CIOs have a lot on their plates. Not only do they need to make sure an organization keeps functioning, but they also need to stay on top of what’s best next for an organization. It’s not an easy job.
Having a dedicated team of direct reports can help. “Being able to surround yourself with passionate people to fill in the gaps you’re hopefully self-aware enough to understand you have brings you a better, more well-rounded team and the ability to execute better than what you could execute on your own,” said Mike Tweedie, research practice lead at Info-Tech Research Group.
Creating that team means a CIO should know their own weaknesses, look for job candidates with capabilities instead of strictly skills and tap into global talent resources that pandemic-fueled change has made possible.
To assemble the right team, CIOs should know themselves, what they can do — and what they can’t.
“As a leader, you need a certain amount of self-awareness. You need to know your limitations, your blind spots, and maybe in which [areas] you might not be the strongest,” said Tweedie. Picking direct reports means finding “really good people who are really great at what you are not.”
In the same vein, leaders need to let those professionals lean into their strengths, without a CIO getting in the way, which might not be easy. “Letting go is not a natural instinct for leaders, and good leaders do that well,” he said.
CIOs should also be looking at candidates with strong people and interpersonal skills, said Sastry Durvasula, chief information and client services officer at TIAA, especially at global organizations and those with multiple business verticals.
Being able to communicate honestly with each other and the CIO leads to a more effective department — especially when things aren’t going as planned.
Durvasula also looks for candidates who can stick to a goal.
“Some of these [projects], especially technology transformation initiatives, are multi-year journeys,” he said, and don’t always go exactly as planned. “Stamina is so important, and having a level of persistence to see things through.”
Consider capabilities, not just talent
In the past, CIOs were more inclined to pick direct hires based on skills. Now, they’re more likely to look for capabilities, said Tweedie. Technology is evolving so quickly that CIOs should be looking for job candidates who can help steer a company through rapid changes.
The ideal candidate for these jobs might already be working for the organization, even if they’re not working directly under the umbrella of the CIO. Layoffs may have made this necessary, as companies looked inward to fill gaps. Four in 5 CIOs and IT leaders are reskilling workers to execute digital strategies, according to the 2023 Gartner Resilient Workforce Model for the Future Survey.
Executives are also looking within the company to find what Gartner calls “business technologists,” or non-IT employees with IT-related skills, like data scientists working in finance; and “untapped technologists,” who are employees with IT-related skills who don’t use them at work.

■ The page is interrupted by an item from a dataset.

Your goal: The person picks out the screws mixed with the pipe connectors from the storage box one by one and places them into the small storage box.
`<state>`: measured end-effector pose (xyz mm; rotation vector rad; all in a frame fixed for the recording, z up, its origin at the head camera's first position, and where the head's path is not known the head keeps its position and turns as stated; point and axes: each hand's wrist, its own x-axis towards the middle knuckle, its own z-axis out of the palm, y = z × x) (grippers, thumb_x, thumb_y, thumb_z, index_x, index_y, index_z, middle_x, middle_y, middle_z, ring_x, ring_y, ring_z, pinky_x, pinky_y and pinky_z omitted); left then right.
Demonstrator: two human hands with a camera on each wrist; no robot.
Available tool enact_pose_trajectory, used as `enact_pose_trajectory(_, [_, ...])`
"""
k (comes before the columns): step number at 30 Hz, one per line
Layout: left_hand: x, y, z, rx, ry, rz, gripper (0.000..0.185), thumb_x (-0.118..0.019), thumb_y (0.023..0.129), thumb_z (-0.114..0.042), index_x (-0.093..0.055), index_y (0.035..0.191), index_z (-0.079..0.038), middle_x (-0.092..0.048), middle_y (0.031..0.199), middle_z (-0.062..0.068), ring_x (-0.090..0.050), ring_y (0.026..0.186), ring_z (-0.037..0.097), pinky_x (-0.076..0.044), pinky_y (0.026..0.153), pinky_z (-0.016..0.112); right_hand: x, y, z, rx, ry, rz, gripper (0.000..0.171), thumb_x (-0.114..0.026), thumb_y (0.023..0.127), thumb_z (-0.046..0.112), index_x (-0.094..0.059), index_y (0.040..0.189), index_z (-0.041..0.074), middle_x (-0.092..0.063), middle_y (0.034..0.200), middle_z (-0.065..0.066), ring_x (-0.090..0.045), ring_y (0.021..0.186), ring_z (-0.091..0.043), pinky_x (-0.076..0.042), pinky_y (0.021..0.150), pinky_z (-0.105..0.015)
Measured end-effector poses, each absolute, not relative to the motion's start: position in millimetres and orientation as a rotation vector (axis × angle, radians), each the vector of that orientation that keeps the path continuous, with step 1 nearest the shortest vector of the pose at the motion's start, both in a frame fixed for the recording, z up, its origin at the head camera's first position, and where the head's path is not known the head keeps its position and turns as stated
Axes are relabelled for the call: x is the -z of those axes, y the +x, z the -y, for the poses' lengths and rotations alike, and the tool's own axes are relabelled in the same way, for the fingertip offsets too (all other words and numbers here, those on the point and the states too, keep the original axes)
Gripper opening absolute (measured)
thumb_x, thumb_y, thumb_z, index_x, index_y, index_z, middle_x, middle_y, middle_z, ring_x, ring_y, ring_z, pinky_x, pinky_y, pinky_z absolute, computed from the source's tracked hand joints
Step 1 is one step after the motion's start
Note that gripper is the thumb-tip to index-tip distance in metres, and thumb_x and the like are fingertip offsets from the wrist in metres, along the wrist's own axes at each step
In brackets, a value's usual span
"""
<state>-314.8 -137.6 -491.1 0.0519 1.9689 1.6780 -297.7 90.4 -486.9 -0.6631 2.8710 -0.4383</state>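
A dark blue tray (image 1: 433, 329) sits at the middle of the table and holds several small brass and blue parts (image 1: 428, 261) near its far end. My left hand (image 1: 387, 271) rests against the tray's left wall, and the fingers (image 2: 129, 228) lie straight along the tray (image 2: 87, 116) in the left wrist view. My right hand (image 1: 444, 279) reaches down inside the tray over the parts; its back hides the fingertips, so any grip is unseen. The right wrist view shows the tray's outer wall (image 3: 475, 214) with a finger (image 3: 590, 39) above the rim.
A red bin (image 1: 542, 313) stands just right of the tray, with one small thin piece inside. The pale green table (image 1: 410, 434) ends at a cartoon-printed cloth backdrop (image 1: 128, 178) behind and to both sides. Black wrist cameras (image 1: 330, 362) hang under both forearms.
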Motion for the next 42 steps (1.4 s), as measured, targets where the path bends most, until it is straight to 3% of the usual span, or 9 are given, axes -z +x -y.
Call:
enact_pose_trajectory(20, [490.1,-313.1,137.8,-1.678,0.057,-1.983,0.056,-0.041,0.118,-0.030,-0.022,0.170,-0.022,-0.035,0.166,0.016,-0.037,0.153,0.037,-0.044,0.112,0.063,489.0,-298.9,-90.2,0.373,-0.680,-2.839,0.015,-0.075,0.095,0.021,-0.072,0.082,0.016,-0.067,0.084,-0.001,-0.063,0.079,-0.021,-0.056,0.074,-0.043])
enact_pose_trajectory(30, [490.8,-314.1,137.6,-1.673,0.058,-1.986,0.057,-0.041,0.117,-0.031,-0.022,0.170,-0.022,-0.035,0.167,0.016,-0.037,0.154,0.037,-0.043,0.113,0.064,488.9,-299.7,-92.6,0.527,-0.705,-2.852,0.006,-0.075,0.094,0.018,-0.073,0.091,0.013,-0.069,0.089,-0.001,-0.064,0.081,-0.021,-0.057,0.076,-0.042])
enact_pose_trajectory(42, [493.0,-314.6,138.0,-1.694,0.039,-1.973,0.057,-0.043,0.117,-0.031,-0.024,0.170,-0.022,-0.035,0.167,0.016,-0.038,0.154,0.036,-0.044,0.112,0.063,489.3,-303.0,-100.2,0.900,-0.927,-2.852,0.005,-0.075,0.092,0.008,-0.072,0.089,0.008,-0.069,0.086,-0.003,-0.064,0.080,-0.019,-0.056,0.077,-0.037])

In order to capture the right candidates — whether external or in-house — Tweedie said CIOs should work with hiring managers to make sure the language of job listings are inclusive and inviting to people who may not have specific certifications and experiences, but the capabilities the CIO is looking for.
Picking candidates from different talent pools
Finding candidates with different skills, wherever they may be, has gotten easier due to the pandemic, Durvasula said.
“We are in a hybrid, new normal,” he said. “Our willingness to embrace different types of skills and characteristics for individual roles born out of the pandemic has increased quite a bit.”
Focusing on wider capabilities and not strictly skill has also made CIO report teams more diverse, said Durvasula, adding that 55% of his direct reports are women. Globally, women make up less than one-third of the workforce in technology-related fields, according to the World Bank.
While skills are important, especially on technology teams, CIOs who look beyond that are creating better teams all around, said Tweedie.
“The nature of technology is that it’s becoming bigger, and it’s moving faster," Tweedie said. “The onus is on the leader to have an understanding that they’re not going to know everything.”